[openstack-dev] [kolla][kubernetes] Mirantis participation in kolla-mesos project and shift towards Kubernetes

Michał Rostecki michal.rostecki at gmail.com
Mon Apr 25 05:11:43 UTC 2016


On Mon, Apr 25, 2016 at 5:05 AM, Tomasz Pa <ss7pro at gmail.com> wrote:
> On Sat, Apr 23, 2016 at 2:27 AM, Steven Dake (stdake) <stdake at cisco.com> wrote:
>>
>> Trying to understand the issue here, do you believe the current jinja2
>> Dockerfiles are not readable?  I'm pretty sure my 11 and 13 year old
>> children which are just learning programming already understand conditionals
>> and variables.  A full-blown DSL for describing container contents seems out
>> of the domain of Kolla's mission, although I'd never say no if someone
>> wanted to give a crack at implementing one.
>
> Kolla images are simply to big and not properly layered. What it means
> that if you today want to upgrade one of the packages: ie: python-nova
> (assuming images are build from RPMs) you're upgrading whole layer
> which contains all it's dependencies added by yum. So at the end
> simple 12MB upgrades turns to be 120MB (right now this is the size of
> the kolla image layer which contains python-nova).
>

Ummm... no?

If you want to upgrade the things in containers, you should just
rebuild them. You don't do any "yum update" action by hand in some
middle layer. The newest updated repo metadata come from the base
image and your layers on top of it are just installing packages as
usual.

So, the upgrade of python-nova package should come from new metadata
in base image, and then usual "yum install" in nova layer.

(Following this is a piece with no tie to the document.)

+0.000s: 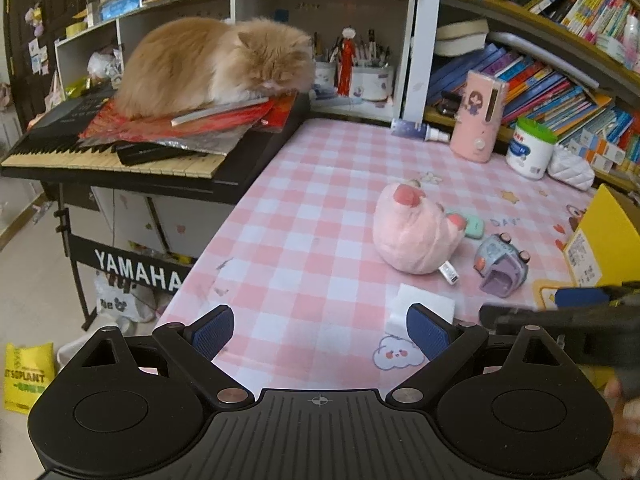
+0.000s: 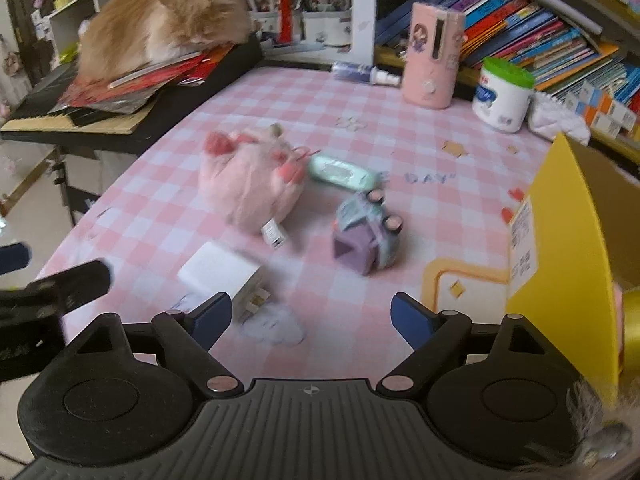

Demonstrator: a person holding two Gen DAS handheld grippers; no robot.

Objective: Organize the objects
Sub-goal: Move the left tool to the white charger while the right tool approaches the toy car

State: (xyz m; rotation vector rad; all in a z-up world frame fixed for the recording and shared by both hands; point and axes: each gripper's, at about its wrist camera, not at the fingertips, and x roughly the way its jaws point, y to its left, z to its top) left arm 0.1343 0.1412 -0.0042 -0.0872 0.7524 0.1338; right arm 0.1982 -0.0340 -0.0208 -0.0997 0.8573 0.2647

Upgrades of all unrelated packages in base system happen in the base image

> Having some proper DSL for describing container content would mean
> that we can have each package deployed within it's own image layer.
> This would definitely speed up upgrades and would ensure better layer
> sharing between multiple images.
>

Each package in it's own image layer? There will be no difference in
image size, but there will be an impact on readability and facility.

Of course I'm not criticizing the kolla repo-split idea here. I just
disagree with your argumentation, which in my opinion is even
unrelated to Sergey's and Jay's proposal.